Two distinct regions in the 3' untranslated region of tumor necrosis factor alpha mRNA form complexes with macrophage proteins.

The production of tumor necrosis factor alpha (TNF-alpha), a key proinflammatory cytokine essential for the function of the immune system, is regulated at both the transcriptional and posttranscriptional levels. In this report, we focus on the interaction of TNF-alpha mRNA with macrophage proteins, likely mediators of its post-transcriptional control. Mapping of murine TNF-alpha mRNA by using a combination of RNase protection and RNA gel shift assays revealed that two distinct sites within the 3' untranslated region (3'-UTR) engage in the formation of four major RNA-protein complexes, while no protein binding to the 5'-UTR or coding sequences was detected. The protein-binding site of three RNA-protein complexes, A, B, and C, is positioned between bases 1291 and 1320 inside the AU-rich sequence, a region previously shown to be crucial for both translational repression and lipopolysaccharide inducibility of TNF-alpha. An additional protein complex (complex D) whose binding to the TNF-alpha 3'-UTR was independent of the presence of AU-rich sequences was identified.
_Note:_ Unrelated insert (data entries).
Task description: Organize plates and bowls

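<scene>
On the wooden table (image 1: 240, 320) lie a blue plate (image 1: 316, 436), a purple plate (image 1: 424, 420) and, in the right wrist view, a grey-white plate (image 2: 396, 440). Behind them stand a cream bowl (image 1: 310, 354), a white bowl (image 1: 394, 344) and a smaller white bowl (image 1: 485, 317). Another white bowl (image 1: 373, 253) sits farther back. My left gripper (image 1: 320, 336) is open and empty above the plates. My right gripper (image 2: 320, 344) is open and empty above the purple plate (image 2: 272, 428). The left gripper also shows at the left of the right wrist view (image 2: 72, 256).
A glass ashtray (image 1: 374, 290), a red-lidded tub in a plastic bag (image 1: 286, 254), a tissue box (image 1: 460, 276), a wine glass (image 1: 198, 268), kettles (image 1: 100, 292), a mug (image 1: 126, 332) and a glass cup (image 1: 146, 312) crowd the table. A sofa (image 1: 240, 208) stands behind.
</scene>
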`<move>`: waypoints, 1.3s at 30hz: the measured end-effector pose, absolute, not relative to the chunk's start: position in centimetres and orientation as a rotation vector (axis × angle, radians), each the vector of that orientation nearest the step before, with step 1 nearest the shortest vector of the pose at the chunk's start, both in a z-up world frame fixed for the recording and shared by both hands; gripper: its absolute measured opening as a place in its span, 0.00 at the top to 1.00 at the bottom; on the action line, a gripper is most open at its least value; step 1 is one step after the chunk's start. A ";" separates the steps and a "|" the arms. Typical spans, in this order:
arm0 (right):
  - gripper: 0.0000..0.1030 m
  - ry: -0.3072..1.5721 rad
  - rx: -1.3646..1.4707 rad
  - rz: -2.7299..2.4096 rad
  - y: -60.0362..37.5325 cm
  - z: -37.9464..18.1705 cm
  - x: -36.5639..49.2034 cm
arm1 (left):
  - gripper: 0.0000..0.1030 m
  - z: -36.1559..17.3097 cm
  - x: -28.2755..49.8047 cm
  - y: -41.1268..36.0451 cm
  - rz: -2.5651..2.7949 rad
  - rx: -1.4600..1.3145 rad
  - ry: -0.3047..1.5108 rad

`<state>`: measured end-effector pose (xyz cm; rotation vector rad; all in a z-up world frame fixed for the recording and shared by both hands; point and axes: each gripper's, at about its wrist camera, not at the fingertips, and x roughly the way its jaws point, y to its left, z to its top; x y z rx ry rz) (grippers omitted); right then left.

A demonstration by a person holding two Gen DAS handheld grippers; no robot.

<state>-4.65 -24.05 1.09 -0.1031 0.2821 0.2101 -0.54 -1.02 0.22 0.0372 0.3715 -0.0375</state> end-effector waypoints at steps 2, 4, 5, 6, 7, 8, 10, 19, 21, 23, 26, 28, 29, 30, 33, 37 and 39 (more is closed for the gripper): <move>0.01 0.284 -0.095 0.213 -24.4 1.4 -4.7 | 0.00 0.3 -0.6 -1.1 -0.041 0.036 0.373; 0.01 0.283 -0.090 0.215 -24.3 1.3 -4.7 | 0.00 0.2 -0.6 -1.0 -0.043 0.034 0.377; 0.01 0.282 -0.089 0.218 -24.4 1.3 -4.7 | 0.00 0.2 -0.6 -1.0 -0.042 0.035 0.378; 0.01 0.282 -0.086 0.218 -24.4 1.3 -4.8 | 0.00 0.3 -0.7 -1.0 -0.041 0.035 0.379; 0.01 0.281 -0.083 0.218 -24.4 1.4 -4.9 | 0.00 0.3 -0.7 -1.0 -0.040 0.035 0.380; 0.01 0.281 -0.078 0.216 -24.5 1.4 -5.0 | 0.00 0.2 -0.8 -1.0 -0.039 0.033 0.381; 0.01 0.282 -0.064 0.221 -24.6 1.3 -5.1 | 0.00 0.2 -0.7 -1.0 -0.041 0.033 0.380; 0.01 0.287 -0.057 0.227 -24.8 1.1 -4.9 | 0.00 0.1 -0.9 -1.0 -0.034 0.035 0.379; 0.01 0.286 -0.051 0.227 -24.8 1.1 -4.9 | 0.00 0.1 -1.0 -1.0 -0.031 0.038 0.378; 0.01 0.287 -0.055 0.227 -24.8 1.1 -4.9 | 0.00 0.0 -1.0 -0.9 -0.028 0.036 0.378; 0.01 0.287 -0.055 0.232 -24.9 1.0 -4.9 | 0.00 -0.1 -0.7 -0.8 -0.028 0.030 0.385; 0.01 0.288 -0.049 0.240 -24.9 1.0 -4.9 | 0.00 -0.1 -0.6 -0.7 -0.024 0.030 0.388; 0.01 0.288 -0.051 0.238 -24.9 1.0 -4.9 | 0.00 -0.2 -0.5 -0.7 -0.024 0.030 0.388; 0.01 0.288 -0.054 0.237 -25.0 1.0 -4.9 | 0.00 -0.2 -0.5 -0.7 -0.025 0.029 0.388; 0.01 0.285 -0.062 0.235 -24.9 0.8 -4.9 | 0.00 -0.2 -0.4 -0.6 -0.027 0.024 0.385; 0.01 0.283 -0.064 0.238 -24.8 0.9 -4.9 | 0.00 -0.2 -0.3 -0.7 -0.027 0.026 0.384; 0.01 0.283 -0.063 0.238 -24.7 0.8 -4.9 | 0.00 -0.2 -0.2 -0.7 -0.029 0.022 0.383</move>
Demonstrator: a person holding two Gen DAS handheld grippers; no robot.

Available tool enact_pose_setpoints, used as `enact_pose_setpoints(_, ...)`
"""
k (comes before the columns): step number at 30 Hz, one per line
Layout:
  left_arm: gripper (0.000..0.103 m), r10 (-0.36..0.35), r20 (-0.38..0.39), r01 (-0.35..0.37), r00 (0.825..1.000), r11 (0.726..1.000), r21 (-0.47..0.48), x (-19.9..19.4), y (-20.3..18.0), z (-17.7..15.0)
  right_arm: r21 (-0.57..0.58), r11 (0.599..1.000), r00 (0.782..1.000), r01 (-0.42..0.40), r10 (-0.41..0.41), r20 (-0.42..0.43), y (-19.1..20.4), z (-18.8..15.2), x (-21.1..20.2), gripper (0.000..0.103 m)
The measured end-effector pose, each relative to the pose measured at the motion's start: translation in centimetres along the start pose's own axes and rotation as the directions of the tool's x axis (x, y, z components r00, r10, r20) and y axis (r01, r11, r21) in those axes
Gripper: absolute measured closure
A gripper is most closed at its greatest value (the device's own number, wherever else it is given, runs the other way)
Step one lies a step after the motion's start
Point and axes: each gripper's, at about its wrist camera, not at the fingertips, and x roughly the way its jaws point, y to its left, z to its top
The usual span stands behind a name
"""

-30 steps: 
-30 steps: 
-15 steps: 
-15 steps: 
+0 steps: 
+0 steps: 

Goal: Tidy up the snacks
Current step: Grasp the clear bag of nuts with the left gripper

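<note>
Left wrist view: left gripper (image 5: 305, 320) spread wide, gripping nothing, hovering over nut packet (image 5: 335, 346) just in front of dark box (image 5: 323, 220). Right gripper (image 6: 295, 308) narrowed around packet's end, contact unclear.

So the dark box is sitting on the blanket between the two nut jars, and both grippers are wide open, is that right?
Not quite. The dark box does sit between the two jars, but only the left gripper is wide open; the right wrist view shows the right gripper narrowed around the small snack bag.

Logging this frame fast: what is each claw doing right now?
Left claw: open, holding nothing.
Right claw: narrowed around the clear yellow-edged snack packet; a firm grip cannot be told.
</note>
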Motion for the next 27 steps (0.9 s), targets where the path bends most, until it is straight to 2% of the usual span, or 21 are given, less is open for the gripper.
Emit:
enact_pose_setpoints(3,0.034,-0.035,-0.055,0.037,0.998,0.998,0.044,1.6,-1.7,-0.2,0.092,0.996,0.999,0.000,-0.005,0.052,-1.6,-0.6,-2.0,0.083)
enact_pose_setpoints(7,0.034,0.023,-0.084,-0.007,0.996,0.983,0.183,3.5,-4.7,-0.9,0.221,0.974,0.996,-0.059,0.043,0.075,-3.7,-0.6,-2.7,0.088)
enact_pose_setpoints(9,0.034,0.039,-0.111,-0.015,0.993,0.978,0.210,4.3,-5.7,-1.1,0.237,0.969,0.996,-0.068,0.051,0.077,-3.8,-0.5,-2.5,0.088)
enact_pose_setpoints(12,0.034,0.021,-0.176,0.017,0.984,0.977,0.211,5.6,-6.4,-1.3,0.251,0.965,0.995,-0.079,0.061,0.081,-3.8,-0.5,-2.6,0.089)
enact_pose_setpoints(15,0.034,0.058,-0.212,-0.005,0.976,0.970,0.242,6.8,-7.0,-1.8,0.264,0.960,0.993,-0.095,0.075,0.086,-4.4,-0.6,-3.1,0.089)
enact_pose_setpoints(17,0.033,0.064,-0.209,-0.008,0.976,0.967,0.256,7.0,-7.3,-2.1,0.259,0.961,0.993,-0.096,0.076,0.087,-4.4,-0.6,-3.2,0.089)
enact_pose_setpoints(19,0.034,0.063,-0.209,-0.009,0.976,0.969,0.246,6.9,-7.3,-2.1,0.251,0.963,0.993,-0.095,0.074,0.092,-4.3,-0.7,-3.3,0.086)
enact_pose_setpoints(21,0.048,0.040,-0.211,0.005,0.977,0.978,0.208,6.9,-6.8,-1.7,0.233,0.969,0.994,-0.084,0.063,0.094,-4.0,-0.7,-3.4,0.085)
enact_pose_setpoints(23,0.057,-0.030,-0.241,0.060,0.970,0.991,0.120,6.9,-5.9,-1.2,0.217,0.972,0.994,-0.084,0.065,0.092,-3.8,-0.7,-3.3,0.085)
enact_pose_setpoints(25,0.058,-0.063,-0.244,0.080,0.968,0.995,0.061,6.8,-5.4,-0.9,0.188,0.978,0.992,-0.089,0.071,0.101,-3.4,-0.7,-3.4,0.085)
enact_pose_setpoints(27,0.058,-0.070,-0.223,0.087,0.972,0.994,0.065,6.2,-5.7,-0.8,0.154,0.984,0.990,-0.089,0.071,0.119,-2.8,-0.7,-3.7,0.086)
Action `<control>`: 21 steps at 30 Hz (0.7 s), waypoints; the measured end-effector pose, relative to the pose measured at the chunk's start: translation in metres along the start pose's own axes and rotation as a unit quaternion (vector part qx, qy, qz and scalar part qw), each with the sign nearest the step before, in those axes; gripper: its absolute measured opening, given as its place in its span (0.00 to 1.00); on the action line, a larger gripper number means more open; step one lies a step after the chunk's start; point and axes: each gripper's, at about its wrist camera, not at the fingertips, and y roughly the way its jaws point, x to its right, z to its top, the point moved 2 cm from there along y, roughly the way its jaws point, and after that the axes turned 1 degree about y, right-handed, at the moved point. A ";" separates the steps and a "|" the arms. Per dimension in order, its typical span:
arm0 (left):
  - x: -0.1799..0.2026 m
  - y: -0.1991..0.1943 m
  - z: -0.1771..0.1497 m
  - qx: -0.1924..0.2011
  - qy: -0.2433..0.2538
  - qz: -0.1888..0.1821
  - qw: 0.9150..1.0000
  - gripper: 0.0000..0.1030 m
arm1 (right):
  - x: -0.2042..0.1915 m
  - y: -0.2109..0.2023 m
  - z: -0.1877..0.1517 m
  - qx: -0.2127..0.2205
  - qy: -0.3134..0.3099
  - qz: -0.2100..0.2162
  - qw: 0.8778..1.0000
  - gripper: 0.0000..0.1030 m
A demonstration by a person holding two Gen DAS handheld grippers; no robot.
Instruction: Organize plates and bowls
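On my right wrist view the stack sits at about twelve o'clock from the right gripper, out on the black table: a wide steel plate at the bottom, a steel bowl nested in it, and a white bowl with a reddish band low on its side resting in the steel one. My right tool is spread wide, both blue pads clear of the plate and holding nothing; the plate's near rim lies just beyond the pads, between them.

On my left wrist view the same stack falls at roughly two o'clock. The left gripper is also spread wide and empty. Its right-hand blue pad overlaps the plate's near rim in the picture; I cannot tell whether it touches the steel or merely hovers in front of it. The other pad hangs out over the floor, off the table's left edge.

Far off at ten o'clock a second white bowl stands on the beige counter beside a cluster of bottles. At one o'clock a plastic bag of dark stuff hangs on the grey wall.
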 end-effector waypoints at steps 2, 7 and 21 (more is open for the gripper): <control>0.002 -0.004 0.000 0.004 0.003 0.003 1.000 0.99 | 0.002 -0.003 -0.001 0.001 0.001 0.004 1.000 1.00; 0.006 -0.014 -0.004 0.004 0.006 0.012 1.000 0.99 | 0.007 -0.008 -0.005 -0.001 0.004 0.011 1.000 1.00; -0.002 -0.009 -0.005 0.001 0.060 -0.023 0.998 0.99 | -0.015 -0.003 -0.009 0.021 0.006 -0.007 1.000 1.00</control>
At least six protein species with apparent molecular masses of 48, 52, 54, 81, 101, and 150 kDa are in direct contact with TNF-alpha mRNA. The RNA-binding proteins are differentially distributed in the cell: complexes A and D are present predominantly in the cytosol, while complexes B and C are found in the nucleus and associated with particulate cytoplasmic fractions. Cytosolic complex A displays comparatively high specificity for TNF-alpha mRNA, while the binding of complexes B and C to TNF-alpha mRNA is readily competed for by other AU-rich sequence-containing RNAs. In summary, these findings demonstrate that two regions of the TNF-alpha mRNA molecule interact with macrophage RNA-binding protein complexes that differ in their core protein composition, cellular distribution, and affinity to TNF-alpha mRNA.